• **MATERIAL PROVIDED**
-- Opening Marker --
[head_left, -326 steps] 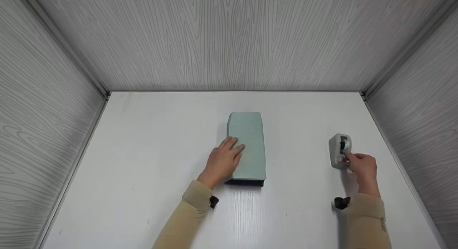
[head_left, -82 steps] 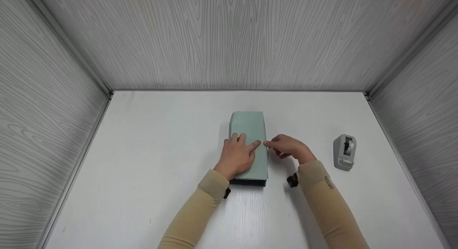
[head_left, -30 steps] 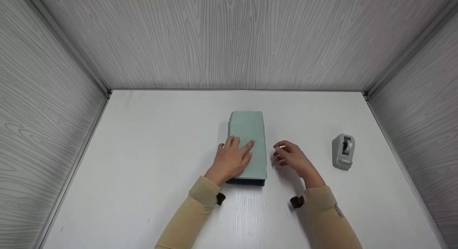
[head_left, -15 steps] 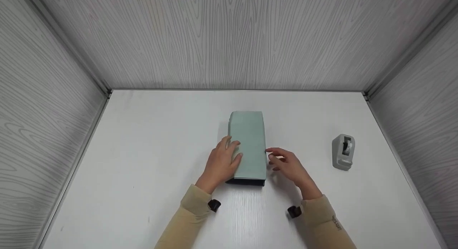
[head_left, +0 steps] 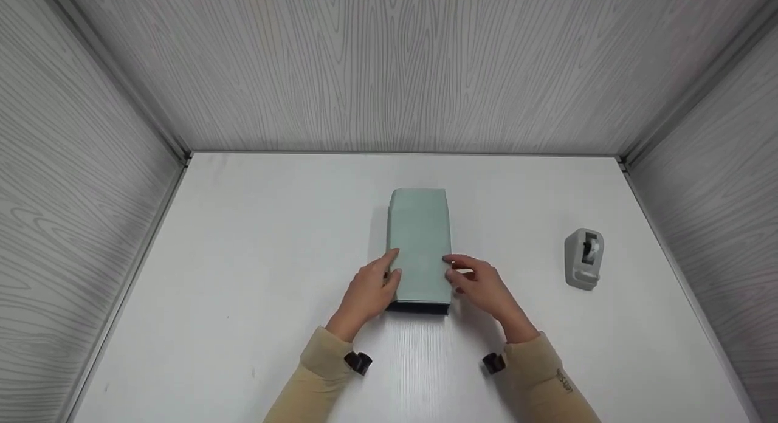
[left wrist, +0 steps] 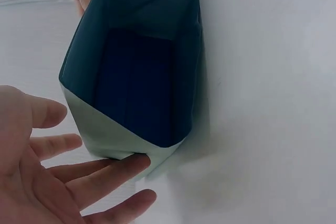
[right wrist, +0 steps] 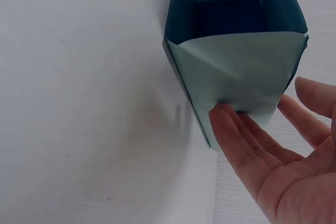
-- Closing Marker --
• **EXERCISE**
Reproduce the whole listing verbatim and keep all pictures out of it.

• **FINISHED EXERCISE**
[head_left, -326 steps] 
[head_left, -82 steps] 
[head_left, -30 steps] 
[head_left, -15 steps] 
[head_left, +0 steps] 
[left wrist, +0 steps] 
[right wrist, +0 steps] 

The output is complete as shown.